November 11, 2010 | Registered CommenterNavelgazing Midwife

Oy, I didn't mean to come out so angsty in that post. Sorry!

Although I would love to see a post on weaning Barb :)

November 11, 2010 | Unregistered Commentererin

My mom practiced AP to a certain extent. She just did what felt right to her. And what felt right to her was extended breastfeeding (maximum of age 2), co-sleeping part of the night (she said that was the only way she could get any sleep), and wearing us when possible.

I would like to do the same when I have kids, along with cloth diapering. I think AP is great, but I think some parents go too far with it. There's a woman in my parents' ward who wore her youngest child CONSTANTLY, and that child was significantly delayed in learning how to crawl and walk.

Of course, I don't have children yet, so what do I know?

November 11, 2010 | Unregistered CommenterLaura

Amen. I am so glad I listened to my instincts. My daughter (first baby) wanted to be held and nurse ALL.THE.TIME. I got a lot of flack from my mother in law...she get kept pressuring me to not nurse so much, not sleep with my daughter. When my daughter was a year old, I (finally...after a year of making the rounds of neurologists and developmental peds) took her for a hearing test.
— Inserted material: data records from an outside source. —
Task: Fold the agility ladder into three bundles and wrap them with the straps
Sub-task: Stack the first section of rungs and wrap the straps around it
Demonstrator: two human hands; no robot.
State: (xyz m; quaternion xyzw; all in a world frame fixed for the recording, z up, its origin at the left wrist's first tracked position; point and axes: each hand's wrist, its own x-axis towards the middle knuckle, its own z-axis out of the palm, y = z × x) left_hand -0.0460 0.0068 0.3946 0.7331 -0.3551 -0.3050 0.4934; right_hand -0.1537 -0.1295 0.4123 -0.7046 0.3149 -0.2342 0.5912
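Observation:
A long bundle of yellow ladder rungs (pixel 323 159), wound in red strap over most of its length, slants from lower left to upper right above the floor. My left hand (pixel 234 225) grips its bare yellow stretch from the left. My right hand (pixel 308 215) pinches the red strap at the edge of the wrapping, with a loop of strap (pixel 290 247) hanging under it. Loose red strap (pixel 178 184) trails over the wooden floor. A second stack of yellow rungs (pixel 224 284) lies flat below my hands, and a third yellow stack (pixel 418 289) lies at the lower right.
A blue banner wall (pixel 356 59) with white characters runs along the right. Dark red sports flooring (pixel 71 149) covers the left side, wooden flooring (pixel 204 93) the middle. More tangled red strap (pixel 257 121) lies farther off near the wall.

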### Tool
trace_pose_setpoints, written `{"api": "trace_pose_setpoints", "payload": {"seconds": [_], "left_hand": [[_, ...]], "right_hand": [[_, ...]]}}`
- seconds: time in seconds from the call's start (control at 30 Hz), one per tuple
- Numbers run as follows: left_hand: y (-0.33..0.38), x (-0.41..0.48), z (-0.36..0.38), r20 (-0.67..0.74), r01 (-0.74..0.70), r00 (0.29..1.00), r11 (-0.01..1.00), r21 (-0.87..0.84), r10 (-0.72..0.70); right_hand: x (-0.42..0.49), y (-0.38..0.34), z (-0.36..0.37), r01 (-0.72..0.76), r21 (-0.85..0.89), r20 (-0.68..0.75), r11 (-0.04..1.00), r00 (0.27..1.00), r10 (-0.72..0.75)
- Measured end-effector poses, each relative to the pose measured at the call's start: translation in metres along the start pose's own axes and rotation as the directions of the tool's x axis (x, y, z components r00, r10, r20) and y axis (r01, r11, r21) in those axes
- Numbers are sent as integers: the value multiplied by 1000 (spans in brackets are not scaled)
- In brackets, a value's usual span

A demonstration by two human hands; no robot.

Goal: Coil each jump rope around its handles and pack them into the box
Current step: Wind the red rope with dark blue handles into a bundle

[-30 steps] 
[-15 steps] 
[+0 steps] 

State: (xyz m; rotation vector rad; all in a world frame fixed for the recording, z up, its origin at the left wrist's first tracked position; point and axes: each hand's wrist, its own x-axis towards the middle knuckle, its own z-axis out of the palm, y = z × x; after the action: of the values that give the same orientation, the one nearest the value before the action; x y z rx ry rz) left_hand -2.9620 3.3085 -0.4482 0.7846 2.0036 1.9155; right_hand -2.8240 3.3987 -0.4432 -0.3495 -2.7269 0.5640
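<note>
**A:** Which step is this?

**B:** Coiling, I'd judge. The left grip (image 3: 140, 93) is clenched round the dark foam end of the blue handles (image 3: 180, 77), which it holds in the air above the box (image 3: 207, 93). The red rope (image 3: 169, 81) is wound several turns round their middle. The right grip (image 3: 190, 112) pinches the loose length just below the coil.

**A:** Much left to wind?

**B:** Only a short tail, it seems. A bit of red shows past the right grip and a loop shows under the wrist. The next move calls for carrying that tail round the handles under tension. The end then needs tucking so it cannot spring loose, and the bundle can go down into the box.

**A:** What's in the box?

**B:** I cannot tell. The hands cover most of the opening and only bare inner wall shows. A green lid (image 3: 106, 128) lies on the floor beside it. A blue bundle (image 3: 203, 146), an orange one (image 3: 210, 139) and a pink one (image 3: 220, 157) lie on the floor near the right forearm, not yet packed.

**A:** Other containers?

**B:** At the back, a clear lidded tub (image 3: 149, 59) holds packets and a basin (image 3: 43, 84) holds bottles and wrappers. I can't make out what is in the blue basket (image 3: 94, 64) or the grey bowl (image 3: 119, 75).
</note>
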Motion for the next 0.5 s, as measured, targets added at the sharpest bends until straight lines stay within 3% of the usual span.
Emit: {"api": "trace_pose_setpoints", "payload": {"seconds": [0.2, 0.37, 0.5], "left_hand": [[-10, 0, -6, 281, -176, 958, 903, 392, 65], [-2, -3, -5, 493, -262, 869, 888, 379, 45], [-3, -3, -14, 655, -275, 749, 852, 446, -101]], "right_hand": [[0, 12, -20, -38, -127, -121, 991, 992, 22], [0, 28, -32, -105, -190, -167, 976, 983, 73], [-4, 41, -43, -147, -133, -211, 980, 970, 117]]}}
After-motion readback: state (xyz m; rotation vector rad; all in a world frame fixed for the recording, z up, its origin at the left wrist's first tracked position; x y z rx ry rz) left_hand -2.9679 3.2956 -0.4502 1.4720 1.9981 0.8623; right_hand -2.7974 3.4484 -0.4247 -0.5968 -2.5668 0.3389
She is profoundly Deaf, and I believe she was born that way. It BREAKS MY HEART to think about what life would have been like for her, had I not followed my instincts...to be sequestered in a crib, in the dark...not being able to hear your mother, thus...not knowing where she is. Instead, she was always connected to me physically, being held or worn...despite that she had no meaningful access to language until we starting signing immediately after the hearing test....she is rocking it as far as communication...she signs and uses her cochlear implants to listen and she talks A TON and she loves her special pre-school. My son is 10 months old and it's much easier this time around to be confident...but also easier to not get my panties in twist about what anyone else is doing lol. Guess I'm lots busier with 2 little guys!